> [WHAT NEEDS TO BE DONE] The whole listing is to be given again without alteration, except that its pictures are dropped.

> [EXERCISE DATA]
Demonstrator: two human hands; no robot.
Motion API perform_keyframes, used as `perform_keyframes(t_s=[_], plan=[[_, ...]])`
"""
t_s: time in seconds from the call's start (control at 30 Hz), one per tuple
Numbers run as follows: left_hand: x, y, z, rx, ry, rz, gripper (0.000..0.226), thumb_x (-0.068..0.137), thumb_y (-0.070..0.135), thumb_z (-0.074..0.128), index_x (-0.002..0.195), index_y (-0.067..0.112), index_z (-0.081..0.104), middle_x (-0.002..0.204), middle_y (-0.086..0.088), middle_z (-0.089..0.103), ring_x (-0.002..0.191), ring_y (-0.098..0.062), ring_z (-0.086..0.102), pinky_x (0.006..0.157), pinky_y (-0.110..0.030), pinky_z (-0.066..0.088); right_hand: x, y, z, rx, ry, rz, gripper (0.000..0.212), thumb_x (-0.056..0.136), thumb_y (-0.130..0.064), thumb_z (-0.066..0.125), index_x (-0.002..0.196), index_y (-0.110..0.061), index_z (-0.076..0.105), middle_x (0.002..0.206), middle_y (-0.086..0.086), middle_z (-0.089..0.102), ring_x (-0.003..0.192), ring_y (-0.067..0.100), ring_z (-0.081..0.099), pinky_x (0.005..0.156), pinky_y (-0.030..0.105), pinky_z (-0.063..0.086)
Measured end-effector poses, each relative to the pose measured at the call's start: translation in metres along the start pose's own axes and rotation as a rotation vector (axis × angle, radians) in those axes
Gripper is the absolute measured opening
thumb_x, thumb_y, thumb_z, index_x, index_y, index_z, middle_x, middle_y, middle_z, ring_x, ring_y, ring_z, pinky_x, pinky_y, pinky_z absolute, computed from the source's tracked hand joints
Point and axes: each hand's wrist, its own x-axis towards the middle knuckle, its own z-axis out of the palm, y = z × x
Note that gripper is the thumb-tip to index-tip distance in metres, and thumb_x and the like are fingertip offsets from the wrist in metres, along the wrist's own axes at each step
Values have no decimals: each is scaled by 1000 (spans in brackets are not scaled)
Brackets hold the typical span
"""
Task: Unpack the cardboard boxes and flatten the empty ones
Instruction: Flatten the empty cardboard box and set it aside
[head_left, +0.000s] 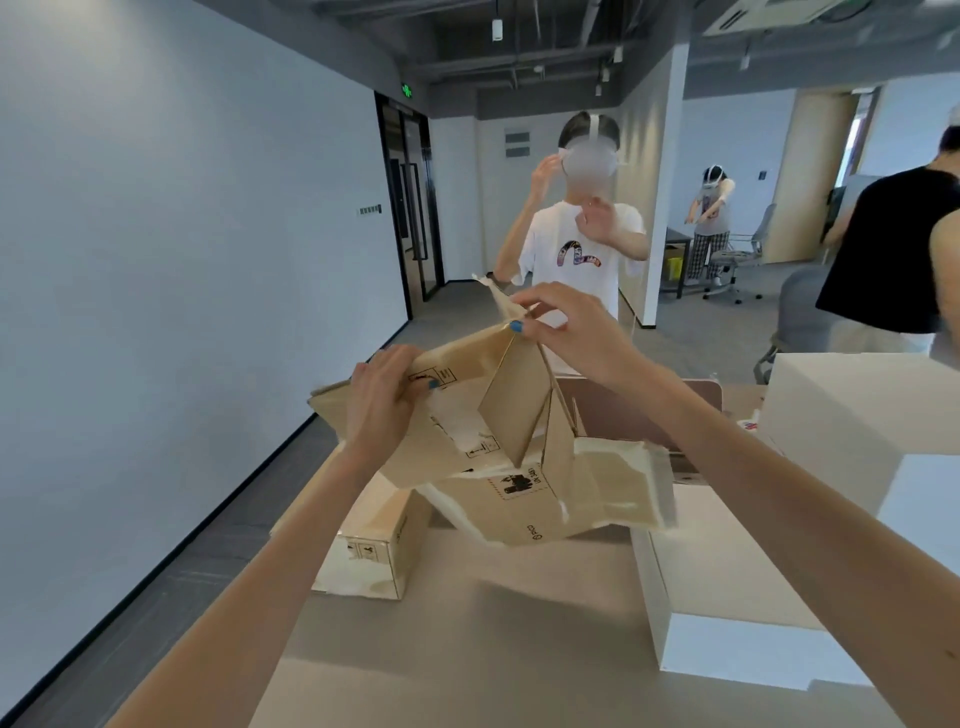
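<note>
Left hand (382, 400) gripping one flap of a half-collapsed cardboard box (519, 499), fingers curled over the edge. Right hand (566, 332) pinching a taped upper corner between thumb and fingertips. Box held in the air above a pale table (467, 665), flaps splayed, torn tape hanging. At right on the table, a tall white box (841, 415), then a low white box (727, 597). At left, below the held box, a smaller taped carton (374, 551).

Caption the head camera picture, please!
The left hand and right hand hold an opened cardboard box above the table.
</note>
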Motion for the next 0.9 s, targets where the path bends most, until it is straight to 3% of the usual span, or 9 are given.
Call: perform_keyframes(t_s=[0.1, 0.2, 0.3, 0.4, 0.53, 0.63, 0.8, 0.9], plan=[[11, 17, -11, 22, 27, 93, 23, 90, 10, 61, 111, 20, 59, 99, 11, 59, 90, -15, 49, 77, -28, 22, 4, -15, -22, -277, -36, -35, 21, 90, -39, 62, 102, -22, 64, 106, -11, 57, 106, 8, 50, 86, 30, 41], [21, 41, -25, 78, 22, 216, 35, 88, 7, 65, 118, 23, 58, 99, 12, 58, 90, -13, 47, 77, -28, 22, 8, -31, -43, -587, -150, -19, 22, 85, -29, 65, 101, -15, 59, 89, -10, 53, 102, 18, 50, 84, 32, 36], [27, 60, -35, 162, -10, 337, 45, 84, 5, 66, 122, 26, 55, 99, 9, 59, 90, -15, 48, 78, -29, 25, 11, -40, -55, -838, -299, 98, 18, 85, -30, 60, 98, -17, 62, 97, 1, 63, 96, 24, 57, 77, 34, 40], [29, 74, -44, 210, -29, 389, 48, 82, 3, 62, 123, 27, 56, 93, 9, 56, 88, -17, 47, 80, -34, 32, 0, -37, -60, -798, -318, 142, 26, 98, -33, 46, 102, -12, 61, 99, 4, 62, 90, 24, 55, 74, 32, 33], [27, 84, -49, 159, -47, 384, 46, 80, 1, 59, 117, 28, 58, 92, 11, 57, 87, -15, 47, 78, -32, 29, -27, -22, -56, -722, -194, 74, 34, 104, -30, 31, 90, -7, 51, 74, 1, 50, 75, 23, 49, 61, 30, 26], [25, 89, -44, 79, -106, 344, 42, 81, 3, 61, 114, 28, 60, 92, 17, 57, 86, -11, 46, 78, -32, 28, -40, -5, -42, -676, -149, 102, 31, 105, -30, 25, 86, -11, 40, 67, -4, 39, 66, 22, 45, 60, 32, 26], [18, 77, -18, -38, -242, 199, 39, 81, 1, 62, 110, 27, 64, 81, 24, 49, 82, 4, 42, 76, -33, 26, -53, 28, -18, -698, -142, 170, 37, 104, -39, 21, 87, -12, 39, 64, -3, 43, 56, 22, 46, 54, 33, 26], [15, 62, 7, -67, -335, 118, 34, 86, 0, 59, 110, 24, 64, 85, 20, 49, 83, 17, 38, 75, -30, 23, -59, 55, 1, -718, -184, 163, 41, 104, -42, 21, 90, -12, 45, 67, -2, 47, 66, 28, 56, 55, 32, 29]])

> [ANSWER SECTION]
Demonstrator: two human hands; no robot.
Motion API perform_keyframes, used as `perform_keyframes(t_s=[_], plan=[[_, ...]])`
"""
t_s: time in seconds from the call's start (control at 30 Hz), one per tuple
Numbers run as follows: left_hand: x, y, z, rx, ry, rz, gripper (0.000..0.226), thumb_x (-0.068..0.137), thumb_y (-0.070..0.135), thumb_z (-0.074..0.128), index_x (-0.002..0.195), index_y (-0.067..0.112), index_z (-0.081..0.104), middle_x (-0.002..0.204), middle_y (-0.086..0.088), middle_z (-0.089..0.103), ring_x (-0.002..0.191), ring_y (-0.098..0.062), ring_z (-0.086..0.102), pinky_x (0.006..0.157), pinky_y (-0.110..0.030), pinky_z (-0.066..0.088); right_hand: x, y, z, rx, ry, rz, gripper (0.000..0.212), thumb_x (-0.056..0.136), thumb_y (-0.130..0.064), thumb_z (-0.066..0.125), index_x (-0.002..0.196), index_y (-0.110..0.061), index_z (-0.076..0.105), middle_x (0.002..0.206), middle_y (-0.086..0.086), middle_z (-0.089..0.102), ring_x (-0.003..0.192), ring_y (-0.067..0.100), ring_z (-0.081..0.099), pinky_x (0.005..0.156), pinky_y (-0.030..0.105), pinky_z (-0.063..0.086)
Measured end-effector poses, each relative to the pose measured at the call's start: translation in metres along the start pose's own axes and rotation as a rotation vector (axis × angle, radians) in those axes
Gripper is the absolute measured opening
thumb_x, thumb_y, thumb_z, index_x, index_y, index_z, middle_x, middle_y, middle_z, ring_x, ring_y, ring_z, pinky_x, pinky_y, pinky_z absolute, computed from the source's tracked hand joints
Point and axes: each hand's wrist, its own x-axis towards the middle knuckle, its own z-axis out of the palm, y = z × x
Note that gripper is the thumb-tip to index-tip distance in metres, and thumb_x and the like are fingertip offsets from the wrist in metres, along the wrist's own axes at each step
Values have no decimals: each is scaled by 1000 (spans in brackets are not scaled)
Brackets hold the typical span
"""
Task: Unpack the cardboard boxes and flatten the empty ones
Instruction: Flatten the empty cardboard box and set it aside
[head_left, +0.000s] 
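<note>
Left hand (382, 400) gripping one flap of a half-collapsed cardboard box (519, 499), fingers curled over the edge. Right hand (566, 332) pinching a taped upper corner between thumb and fingertips. Box held in the air above a pale table (467, 665), flaps splayed, torn tape hanging. At right on the table, a tall white box (841, 415), then a low white box (727, 597). At left, below the held box, a smaller taped carton (374, 551).

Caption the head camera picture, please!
The left hand and right hand hold an opened cardboard box above the table.
</note>
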Motion for the next 0.9 s, targets where the path bends most, until it is straight to 3% of the usual span, or 9 are given.
Call: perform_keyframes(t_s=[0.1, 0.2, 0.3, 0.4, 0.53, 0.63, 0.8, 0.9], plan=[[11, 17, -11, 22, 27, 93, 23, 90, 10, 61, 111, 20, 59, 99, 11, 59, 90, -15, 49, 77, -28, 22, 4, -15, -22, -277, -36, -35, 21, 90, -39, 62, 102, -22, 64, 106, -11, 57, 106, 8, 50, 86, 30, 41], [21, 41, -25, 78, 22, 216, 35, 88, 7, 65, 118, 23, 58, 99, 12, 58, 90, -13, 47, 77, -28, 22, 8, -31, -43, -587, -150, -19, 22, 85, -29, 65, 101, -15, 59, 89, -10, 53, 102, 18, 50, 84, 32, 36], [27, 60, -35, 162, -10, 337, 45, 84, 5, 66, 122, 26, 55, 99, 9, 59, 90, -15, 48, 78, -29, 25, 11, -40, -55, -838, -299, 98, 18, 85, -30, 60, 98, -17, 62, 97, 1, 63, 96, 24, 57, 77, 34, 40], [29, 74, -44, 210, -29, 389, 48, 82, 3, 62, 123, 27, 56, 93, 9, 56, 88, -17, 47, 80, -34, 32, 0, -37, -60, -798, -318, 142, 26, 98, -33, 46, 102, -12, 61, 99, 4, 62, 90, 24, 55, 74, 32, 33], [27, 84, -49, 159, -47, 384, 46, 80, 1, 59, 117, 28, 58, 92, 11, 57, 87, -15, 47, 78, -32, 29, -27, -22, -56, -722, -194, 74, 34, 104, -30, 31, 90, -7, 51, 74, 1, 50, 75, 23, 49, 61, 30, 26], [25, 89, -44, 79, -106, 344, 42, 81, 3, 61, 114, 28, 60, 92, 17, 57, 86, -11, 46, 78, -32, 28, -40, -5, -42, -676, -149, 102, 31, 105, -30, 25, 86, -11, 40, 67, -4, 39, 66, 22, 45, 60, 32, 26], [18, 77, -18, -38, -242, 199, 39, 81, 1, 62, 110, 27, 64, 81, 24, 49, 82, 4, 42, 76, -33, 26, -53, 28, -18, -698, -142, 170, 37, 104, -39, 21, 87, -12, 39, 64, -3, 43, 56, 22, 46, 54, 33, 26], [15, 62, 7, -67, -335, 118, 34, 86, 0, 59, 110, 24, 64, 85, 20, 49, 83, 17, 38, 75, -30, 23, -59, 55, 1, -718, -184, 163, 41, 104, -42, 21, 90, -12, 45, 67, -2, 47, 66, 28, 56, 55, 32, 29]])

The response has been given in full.